Problem details: Your output should be the lines below from the one with "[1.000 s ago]" through the one with "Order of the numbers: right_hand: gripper", copied exactly, pictures excluded.

Recorded data:
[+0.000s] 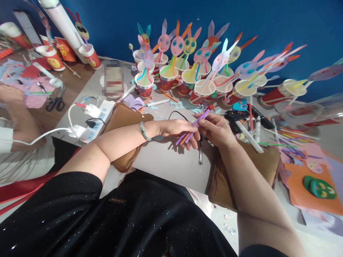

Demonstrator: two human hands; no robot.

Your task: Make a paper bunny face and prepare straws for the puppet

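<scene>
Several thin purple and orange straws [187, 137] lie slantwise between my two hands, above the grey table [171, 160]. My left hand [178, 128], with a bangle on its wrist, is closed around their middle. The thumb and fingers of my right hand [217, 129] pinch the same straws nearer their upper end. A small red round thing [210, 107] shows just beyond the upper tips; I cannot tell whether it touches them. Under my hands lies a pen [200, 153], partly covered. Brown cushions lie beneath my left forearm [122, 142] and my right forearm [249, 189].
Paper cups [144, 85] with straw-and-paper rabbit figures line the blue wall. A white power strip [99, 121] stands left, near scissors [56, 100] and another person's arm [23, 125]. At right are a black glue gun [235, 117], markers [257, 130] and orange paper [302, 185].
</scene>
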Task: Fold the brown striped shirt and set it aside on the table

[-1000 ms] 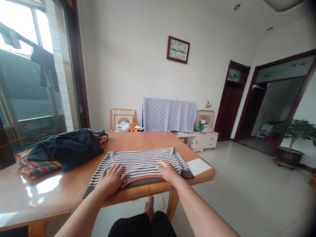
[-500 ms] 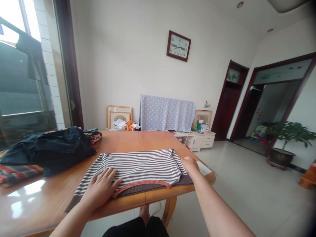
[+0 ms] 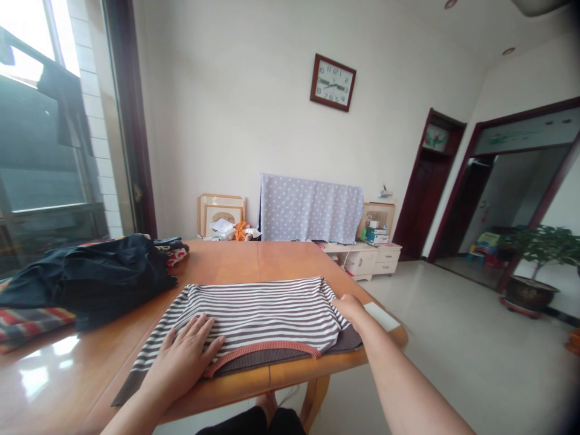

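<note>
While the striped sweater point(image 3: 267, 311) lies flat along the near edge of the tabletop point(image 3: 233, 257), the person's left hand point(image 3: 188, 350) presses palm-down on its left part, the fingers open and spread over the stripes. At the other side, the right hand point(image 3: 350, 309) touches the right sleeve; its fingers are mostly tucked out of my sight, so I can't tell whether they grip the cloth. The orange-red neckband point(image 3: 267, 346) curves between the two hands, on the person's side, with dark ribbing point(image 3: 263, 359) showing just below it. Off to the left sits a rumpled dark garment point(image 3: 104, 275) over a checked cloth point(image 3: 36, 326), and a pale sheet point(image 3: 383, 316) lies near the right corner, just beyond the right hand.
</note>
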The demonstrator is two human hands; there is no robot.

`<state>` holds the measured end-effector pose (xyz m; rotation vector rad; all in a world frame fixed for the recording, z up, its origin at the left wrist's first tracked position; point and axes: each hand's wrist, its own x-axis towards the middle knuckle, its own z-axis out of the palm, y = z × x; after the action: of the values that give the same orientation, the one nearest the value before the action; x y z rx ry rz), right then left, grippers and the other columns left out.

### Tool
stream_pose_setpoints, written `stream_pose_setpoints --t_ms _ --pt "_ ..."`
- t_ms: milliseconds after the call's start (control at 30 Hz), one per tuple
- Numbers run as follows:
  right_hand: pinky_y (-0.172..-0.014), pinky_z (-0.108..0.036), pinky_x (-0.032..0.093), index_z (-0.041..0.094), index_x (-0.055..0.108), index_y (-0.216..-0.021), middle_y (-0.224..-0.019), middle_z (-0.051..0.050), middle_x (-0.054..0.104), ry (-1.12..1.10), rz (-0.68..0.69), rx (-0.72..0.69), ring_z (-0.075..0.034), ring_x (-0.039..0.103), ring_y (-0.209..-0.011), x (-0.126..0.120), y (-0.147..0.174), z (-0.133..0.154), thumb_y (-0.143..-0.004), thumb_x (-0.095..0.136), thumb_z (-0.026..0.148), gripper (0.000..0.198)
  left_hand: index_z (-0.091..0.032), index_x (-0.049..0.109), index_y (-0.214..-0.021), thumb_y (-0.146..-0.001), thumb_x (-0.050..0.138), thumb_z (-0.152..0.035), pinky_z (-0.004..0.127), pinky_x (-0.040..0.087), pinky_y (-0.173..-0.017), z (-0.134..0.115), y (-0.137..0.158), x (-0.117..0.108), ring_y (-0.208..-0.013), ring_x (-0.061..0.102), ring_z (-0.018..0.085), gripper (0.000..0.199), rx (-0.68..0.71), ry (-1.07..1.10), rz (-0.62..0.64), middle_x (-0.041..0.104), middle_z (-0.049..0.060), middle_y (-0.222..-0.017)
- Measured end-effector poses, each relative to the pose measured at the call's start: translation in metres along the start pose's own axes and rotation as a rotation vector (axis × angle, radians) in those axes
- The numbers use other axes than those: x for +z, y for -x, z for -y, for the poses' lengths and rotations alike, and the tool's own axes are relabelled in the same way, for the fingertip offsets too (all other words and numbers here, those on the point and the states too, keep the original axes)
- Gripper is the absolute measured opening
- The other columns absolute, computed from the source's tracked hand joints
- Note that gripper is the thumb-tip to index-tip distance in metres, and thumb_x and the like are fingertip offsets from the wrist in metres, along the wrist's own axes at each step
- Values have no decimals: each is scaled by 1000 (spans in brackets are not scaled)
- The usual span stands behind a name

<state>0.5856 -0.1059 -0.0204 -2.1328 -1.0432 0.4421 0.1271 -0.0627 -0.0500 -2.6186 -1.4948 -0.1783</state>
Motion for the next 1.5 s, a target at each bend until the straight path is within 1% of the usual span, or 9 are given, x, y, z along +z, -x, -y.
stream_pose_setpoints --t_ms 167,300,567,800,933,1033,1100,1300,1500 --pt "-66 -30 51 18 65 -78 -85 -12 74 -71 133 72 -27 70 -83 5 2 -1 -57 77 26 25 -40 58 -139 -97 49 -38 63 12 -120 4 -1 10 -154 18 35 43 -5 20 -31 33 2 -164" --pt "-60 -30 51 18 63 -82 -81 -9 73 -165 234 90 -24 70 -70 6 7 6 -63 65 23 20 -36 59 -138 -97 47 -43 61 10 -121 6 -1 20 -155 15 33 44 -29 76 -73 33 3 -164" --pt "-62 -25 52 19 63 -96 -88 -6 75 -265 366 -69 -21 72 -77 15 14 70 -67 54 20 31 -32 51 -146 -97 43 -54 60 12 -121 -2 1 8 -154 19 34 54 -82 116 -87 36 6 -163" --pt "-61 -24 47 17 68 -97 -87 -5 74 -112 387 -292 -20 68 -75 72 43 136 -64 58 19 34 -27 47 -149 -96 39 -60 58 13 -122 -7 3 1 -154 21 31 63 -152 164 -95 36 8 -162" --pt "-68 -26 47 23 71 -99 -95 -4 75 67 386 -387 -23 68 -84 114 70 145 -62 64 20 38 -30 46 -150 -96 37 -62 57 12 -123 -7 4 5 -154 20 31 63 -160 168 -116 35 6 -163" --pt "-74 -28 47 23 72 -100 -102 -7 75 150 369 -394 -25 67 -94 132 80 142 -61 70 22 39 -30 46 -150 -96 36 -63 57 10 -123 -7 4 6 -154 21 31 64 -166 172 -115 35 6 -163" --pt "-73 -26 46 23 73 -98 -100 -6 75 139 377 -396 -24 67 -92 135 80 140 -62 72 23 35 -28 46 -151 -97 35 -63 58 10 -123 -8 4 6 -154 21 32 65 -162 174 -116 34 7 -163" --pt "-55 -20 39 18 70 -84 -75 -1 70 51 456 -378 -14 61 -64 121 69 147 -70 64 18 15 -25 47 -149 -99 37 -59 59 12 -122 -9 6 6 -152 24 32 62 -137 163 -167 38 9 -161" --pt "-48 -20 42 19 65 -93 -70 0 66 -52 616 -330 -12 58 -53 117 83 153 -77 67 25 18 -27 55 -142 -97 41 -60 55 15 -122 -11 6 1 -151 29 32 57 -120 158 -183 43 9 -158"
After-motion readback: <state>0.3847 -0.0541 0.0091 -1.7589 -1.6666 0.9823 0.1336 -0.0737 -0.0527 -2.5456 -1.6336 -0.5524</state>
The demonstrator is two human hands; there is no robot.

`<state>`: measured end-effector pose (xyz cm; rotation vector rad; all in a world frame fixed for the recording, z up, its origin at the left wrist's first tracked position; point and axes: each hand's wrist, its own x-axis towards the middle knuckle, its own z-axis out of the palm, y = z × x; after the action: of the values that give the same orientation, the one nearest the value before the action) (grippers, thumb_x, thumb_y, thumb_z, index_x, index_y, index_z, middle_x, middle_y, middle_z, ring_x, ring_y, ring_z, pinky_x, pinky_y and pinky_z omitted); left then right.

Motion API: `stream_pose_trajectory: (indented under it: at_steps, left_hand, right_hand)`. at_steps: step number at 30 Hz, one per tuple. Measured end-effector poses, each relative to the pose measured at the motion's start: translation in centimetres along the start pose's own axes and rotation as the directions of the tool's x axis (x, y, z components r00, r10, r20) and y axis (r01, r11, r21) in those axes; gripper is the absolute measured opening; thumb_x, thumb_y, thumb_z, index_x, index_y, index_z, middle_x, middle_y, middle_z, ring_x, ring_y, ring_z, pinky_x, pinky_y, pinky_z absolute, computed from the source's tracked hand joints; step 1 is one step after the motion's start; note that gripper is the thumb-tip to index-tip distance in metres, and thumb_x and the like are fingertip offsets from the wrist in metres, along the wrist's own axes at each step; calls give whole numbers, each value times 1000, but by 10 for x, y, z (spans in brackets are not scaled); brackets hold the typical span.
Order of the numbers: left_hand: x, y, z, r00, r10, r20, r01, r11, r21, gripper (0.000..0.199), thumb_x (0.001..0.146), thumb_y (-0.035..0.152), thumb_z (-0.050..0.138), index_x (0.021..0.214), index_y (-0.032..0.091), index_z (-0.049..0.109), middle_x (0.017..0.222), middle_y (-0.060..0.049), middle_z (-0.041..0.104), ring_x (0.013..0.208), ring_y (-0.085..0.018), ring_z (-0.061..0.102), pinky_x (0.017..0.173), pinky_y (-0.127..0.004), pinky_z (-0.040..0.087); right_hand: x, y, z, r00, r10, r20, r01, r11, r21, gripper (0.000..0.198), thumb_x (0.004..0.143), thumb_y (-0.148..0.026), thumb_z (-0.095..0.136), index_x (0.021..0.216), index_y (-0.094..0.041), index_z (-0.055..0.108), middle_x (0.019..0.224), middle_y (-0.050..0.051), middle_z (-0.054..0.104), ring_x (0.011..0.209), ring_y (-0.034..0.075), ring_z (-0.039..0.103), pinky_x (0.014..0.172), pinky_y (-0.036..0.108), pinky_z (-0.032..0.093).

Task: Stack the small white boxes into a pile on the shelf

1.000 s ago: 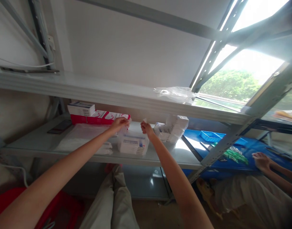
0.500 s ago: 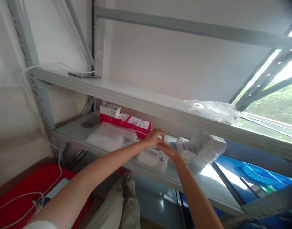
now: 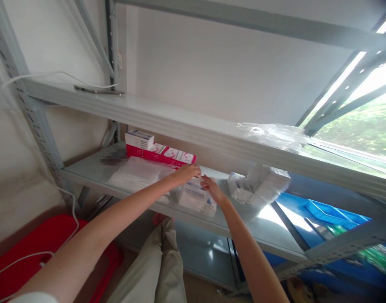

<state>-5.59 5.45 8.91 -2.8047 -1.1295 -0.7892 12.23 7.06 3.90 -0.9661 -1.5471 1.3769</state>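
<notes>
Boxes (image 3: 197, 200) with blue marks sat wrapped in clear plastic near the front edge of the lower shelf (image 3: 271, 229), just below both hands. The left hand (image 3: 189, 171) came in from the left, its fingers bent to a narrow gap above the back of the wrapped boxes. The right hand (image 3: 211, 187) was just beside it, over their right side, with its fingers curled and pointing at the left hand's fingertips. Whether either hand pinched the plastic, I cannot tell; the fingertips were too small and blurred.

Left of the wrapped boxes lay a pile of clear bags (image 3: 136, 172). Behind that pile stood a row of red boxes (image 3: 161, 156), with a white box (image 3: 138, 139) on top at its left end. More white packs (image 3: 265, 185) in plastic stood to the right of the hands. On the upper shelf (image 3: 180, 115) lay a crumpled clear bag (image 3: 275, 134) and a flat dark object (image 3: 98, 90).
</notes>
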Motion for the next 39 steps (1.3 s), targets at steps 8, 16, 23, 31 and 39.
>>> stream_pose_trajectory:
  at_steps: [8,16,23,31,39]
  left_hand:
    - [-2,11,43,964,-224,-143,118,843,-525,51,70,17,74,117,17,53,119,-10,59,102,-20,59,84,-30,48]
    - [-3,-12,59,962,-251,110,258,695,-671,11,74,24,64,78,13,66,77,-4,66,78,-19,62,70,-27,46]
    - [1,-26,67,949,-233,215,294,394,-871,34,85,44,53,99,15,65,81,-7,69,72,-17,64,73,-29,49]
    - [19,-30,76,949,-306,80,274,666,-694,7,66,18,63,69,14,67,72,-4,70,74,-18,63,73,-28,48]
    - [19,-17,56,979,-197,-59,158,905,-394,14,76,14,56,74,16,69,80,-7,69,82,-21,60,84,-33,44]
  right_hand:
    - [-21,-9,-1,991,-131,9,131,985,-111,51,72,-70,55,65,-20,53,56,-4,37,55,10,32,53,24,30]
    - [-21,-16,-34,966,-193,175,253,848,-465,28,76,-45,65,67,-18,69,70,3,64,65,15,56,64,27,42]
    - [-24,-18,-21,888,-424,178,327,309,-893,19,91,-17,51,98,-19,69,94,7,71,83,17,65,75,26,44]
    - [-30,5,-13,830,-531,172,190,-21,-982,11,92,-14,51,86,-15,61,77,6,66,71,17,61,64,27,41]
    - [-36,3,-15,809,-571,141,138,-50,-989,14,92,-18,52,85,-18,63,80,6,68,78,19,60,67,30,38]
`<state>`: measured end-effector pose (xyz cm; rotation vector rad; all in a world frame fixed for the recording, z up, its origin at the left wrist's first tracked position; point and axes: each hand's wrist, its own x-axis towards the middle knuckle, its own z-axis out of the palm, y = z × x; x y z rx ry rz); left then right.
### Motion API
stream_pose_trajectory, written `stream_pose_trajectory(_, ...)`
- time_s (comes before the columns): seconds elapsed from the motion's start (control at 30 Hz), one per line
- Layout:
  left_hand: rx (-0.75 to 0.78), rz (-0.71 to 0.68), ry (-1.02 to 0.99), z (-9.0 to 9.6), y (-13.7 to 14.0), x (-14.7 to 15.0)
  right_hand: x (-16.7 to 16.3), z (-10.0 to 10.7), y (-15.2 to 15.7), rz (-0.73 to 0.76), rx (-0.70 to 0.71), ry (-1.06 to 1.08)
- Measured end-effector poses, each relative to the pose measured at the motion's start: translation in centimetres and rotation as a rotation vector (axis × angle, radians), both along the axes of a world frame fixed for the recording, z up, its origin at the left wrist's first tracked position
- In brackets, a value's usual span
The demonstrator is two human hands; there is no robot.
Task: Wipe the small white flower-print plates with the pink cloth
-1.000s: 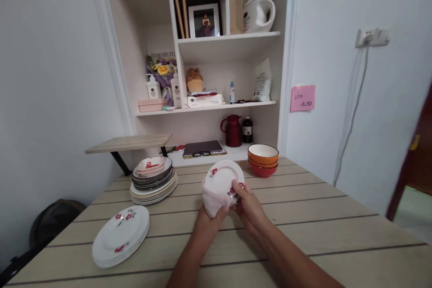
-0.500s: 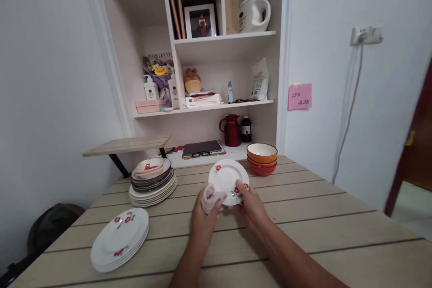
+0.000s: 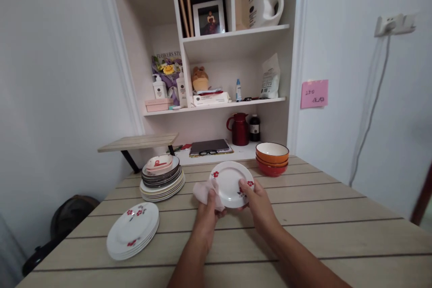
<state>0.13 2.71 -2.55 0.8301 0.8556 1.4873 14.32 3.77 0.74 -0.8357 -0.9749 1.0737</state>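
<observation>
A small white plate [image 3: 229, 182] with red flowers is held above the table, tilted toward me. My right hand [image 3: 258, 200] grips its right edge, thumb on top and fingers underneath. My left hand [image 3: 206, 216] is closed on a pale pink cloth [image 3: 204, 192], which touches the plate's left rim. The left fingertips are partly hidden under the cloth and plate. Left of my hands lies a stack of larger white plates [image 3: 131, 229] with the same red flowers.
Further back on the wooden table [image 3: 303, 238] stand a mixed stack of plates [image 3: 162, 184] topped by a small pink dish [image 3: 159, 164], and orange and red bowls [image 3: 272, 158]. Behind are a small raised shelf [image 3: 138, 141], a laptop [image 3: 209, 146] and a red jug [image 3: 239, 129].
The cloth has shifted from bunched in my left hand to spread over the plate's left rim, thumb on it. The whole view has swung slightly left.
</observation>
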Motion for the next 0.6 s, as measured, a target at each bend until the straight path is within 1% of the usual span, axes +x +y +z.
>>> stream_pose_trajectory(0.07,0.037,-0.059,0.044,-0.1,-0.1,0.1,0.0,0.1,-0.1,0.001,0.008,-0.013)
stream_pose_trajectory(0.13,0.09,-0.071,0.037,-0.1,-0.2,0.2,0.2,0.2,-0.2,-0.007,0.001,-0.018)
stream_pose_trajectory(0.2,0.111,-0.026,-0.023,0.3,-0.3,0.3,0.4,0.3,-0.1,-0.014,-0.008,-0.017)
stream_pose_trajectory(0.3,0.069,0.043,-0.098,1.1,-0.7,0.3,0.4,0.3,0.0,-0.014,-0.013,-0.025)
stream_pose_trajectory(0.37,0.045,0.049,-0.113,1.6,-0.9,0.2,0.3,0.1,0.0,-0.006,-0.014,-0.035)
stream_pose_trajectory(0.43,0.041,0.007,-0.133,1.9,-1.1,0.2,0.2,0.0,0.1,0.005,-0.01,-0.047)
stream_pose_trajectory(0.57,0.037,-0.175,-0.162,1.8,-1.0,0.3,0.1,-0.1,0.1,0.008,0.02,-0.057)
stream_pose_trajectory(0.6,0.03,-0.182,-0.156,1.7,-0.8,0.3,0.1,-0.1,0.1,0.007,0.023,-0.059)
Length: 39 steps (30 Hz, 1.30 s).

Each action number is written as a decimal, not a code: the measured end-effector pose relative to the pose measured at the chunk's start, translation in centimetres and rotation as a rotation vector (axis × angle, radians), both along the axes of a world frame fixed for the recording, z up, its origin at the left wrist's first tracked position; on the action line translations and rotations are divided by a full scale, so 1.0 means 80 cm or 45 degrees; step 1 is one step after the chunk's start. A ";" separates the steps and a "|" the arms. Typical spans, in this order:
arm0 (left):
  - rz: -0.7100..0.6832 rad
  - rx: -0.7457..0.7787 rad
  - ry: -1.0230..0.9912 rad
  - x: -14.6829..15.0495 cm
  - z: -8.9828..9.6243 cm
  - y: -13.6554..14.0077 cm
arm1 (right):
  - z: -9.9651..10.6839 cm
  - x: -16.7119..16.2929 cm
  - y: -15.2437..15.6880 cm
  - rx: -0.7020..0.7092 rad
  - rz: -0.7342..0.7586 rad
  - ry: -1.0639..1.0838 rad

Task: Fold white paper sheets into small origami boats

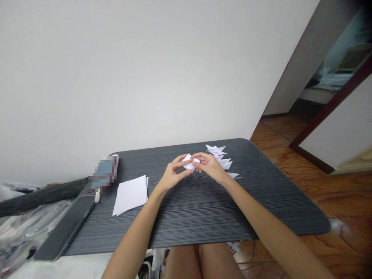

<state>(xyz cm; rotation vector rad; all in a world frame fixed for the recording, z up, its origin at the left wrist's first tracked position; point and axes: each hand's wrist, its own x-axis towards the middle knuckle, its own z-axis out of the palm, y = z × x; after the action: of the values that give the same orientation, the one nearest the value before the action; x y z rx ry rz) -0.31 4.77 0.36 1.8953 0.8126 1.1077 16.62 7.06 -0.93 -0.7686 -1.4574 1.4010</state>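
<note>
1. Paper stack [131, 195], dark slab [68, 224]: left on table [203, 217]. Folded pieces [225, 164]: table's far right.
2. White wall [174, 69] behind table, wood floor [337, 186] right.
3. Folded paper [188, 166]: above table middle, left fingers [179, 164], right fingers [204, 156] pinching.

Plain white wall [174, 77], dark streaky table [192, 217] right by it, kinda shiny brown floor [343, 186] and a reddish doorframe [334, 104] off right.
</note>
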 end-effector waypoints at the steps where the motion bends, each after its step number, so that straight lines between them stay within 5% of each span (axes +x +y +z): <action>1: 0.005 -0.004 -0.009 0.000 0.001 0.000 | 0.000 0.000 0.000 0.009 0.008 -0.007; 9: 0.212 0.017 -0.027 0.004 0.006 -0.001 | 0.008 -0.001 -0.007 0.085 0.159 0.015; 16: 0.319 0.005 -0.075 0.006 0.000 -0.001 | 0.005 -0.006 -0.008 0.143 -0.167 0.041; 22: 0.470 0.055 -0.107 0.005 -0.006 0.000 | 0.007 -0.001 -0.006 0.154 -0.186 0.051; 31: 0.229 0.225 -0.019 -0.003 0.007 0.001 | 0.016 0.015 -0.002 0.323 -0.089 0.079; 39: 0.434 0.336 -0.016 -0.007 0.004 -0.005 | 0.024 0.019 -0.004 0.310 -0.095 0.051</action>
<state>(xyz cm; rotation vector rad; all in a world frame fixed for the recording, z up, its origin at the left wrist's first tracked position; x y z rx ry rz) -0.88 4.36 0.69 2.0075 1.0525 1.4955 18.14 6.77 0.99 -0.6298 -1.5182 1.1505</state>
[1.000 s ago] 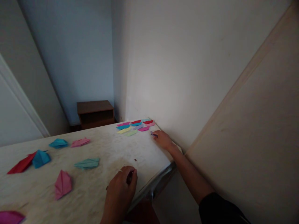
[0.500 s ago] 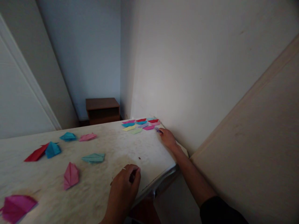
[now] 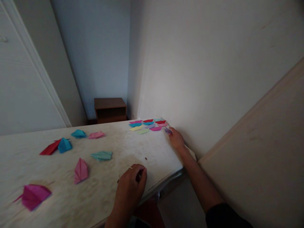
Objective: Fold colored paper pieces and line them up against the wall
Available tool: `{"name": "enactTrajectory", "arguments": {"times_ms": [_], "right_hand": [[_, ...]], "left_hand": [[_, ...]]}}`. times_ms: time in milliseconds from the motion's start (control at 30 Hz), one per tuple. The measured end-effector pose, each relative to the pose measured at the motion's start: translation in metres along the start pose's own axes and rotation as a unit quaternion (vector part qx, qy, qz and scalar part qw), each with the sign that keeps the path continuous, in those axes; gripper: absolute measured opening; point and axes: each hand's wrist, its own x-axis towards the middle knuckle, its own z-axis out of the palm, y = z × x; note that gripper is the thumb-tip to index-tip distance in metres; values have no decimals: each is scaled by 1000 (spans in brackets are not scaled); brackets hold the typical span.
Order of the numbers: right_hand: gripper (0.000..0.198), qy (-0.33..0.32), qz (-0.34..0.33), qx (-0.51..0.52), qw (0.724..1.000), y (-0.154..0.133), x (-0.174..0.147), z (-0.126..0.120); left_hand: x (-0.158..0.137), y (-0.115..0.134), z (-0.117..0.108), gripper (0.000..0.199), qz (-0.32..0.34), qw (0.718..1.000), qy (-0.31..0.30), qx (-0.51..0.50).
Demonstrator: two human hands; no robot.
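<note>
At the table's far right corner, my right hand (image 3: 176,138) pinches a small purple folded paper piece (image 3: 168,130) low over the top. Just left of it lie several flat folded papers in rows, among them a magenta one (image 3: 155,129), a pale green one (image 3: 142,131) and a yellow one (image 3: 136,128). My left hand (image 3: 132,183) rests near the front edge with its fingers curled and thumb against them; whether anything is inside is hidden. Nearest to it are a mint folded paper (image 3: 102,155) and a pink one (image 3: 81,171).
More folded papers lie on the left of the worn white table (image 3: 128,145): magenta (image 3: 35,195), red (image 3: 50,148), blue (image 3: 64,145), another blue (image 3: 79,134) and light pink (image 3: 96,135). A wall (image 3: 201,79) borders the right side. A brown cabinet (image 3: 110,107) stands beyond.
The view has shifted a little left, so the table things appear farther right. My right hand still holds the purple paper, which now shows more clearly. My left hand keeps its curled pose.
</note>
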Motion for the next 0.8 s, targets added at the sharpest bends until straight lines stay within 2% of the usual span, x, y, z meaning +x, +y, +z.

Output below:
[1.000 s ago] 
[0.500 s ago] 
[now] 
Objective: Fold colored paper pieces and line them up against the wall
Available tool: `{"name": "enactTrajectory", "arguments": {"times_ms": [_], "right_hand": [[_, ...]], "left_hand": [[_, ...]]}}`. times_ms: time in milliseconds from the motion's start (control at 30 Hz), one per tuple. The measured end-effector pose, each relative to the pose measured at the motion's start: translation in metres along the start pose's own axes and rotation as a unit quaternion (vector part qx, qy, qz and scalar part qw), each with the sign that keeps the path continuous, in those axes; gripper: absolute measured opening; point and axes: each hand's wrist, its own x-axis towards the middle knuckle, its own z-axis out of the palm, y = z × x; note that gripper is the thumb-tip to index-tip distance in metres; values have no decimals: each is scaled by 1000 (spans in brackets are not scaled); brackets hold the typical span.
Order of the numbers: right_hand: gripper (0.000..0.198), qy (-0.33..0.32), qz (-0.34..0.33), qx (-0.51..0.52), qw (0.724..1.000), y (-0.154..0.133), x (-0.174..0.147), z (-0.126..0.120); left_hand: x (-0.158..0.137), y (-0.115..0.134), z (-0.117..0.108), gripper (0.000..0.199), qz (-0.32..0.34), qw (0.718..1.000), qy (-0.31..0.30), qx (-0.51..0.50).

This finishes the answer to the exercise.